Ивару и самому случалось так говорить. Но он, конечно, не имел в виду никаких камней.
– Ивар… Я говорю неясно. Паршивый из меня педагог, но ты хоть чуть-чуть… понял?..
Ивар открыл было рот – но в тот же момент оба вздрогнули от пронзительного, сверлящего писка. Барракуда дернул рукав – на белом браслете пульсировал зеленый огонек.
– Да, – Барракуда поднес браслет к щеке.
Ивар не мог разобрать слов – только голос, незнакомый, быстрый, напряженный. Лицо Барракуды сделалось жестким. Как камень.
– Давайте посадку, – пробормотал он сквозь зубы. – А мальчик будет со мной.
Незнакомый старик вошел в зал, сопровождаемый двумя угрюмыми мужчинами, настороженными, как конвоиры. О чем-то отрывисто распорядился Барракуда – прошла минута, прежде чем Ивар понял, что стоит перед собственным отцом.
Старик, безусловно, когда-то был Командором Оновым; Ивар узнал бы отца в любом обличье – пусть седая щетина, пусть проваленные воспаленные глаза, пусть наполовину поредевшие волосы… Но стоящий перед ним человек уже не был Командором. Некогда испепеляющие глаза его утратили и волю, и властность – остались страх и мольба.

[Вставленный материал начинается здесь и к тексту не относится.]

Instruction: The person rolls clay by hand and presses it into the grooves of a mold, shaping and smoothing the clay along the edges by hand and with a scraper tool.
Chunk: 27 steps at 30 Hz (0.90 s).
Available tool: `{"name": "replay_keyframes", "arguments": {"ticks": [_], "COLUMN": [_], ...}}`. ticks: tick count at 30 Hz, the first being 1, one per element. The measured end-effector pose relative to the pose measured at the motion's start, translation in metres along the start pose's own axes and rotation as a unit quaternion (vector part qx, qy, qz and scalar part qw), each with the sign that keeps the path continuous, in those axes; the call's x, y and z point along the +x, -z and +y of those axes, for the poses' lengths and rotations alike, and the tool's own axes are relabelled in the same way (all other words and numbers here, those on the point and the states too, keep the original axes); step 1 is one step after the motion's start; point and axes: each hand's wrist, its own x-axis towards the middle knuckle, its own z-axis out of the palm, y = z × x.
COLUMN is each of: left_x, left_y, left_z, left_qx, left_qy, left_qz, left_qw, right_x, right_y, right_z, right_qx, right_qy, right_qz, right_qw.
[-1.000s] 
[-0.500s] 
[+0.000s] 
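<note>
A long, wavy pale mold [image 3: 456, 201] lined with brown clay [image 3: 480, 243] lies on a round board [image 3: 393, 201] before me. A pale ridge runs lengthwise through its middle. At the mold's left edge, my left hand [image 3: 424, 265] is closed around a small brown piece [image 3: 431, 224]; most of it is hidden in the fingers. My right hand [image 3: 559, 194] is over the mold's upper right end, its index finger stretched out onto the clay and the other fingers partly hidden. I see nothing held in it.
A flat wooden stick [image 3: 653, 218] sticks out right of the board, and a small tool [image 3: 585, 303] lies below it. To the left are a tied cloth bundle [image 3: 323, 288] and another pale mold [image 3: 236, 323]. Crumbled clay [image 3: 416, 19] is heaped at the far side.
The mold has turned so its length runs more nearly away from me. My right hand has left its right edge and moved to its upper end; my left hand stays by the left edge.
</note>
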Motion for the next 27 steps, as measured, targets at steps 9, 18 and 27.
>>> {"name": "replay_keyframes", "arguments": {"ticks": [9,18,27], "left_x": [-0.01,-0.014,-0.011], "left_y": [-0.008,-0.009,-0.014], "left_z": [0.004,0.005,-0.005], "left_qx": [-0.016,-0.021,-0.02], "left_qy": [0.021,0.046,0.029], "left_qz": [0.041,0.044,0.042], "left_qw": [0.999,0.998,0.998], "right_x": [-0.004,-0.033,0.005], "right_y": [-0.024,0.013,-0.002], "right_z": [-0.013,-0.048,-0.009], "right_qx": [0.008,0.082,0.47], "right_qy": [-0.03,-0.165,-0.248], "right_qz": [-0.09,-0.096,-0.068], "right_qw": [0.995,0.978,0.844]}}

Ивар глядел в эти затравленные глаза, и сквозь шум в ушах до него доносились обрывки фраз:
– Один… Я прилетел один… Я безоружен…
– …снова?
Глухой голос Генерала:
– Барракуда… недопустимо…
Желтый огонек на дне выпуклых глаз:
– Я неясно объяснил?!
Да, Генерал не хотел оставлять наедине Барракуду, Ивара и Онова; Барракуда резко одернул его, и тогда они ушли, оглядываясь – угрюмый Генерал, конвоиры, изгнанная из-за пульта Милица, еще кто-то, кого Ивар не успел увидеть…
Отец перевел дыхание. Он дышал тяжело, как после долгого бега, или – Ивар вздрогнул – как тогда в невесомости, в полумраке, в обнаженном трепещущем клубке… Он поспешил прогнать воспоминание. Уничтожить. Стереть.
– Ивар…
Вместо того, чтобы обрадоваться встрече с отцом, он испугался.
– Ивар, сынок…
В голосе Онова скользнуло нотка, от которой на голове у Ивара зашевелились волосы. Онов медленно повернул к Барракуде серое старческое лицо:
– Слушай, Коваль… Я пришел… За своим мальчиком. За своим единственным сыном…
Барракуда понял сразу – Ивар услышал, как он со свистом втягивает воздух.
– За своим единственным сыном…
Ивар еще не понимал.
– Я… Своей рукой погубил своего…. Саня умер час назад… Саня…
В сознании Ивара будто некрепко защелкнулась щеколда, запрещающая понимать слова отца и по-настоящему верить в них. Нет, спокойно сказал он себе. Так не бывает. Я не слышу. Не слышу.
– Коваль… Я привез тебе заложника. Лучших, чем я, заложников тебе не сыскать… Тебе будет все. Все, и даже больше. Мы отдадим тебе все… А ты отдай мне сына. Отдай! Ничего не осталось. Возьми Город на разграбление… Отдай мне моего сына!..
Ивар задрожал. На его глазах отец метался, как заглоченная капканом жертва; на глазах сына он молил врага о помиловании – о чем-то большем, нежели просто дарованная жизнь.
– Ты получишь… все. Никто не станет преследовать тебя. Этот мальчик дороже, чем… Возьми меня заложником. Отпусти его.
Голос отца шелестел, как струйка песка на дне вентиляционной шахты.
– Я потерял одного сына… Я не могу потерять другого…
Саня, подумал Ивар. Опасно заскрипела щеколда, он поспешил глубоко вдохнуть и сказать себе как можно тверже: нет.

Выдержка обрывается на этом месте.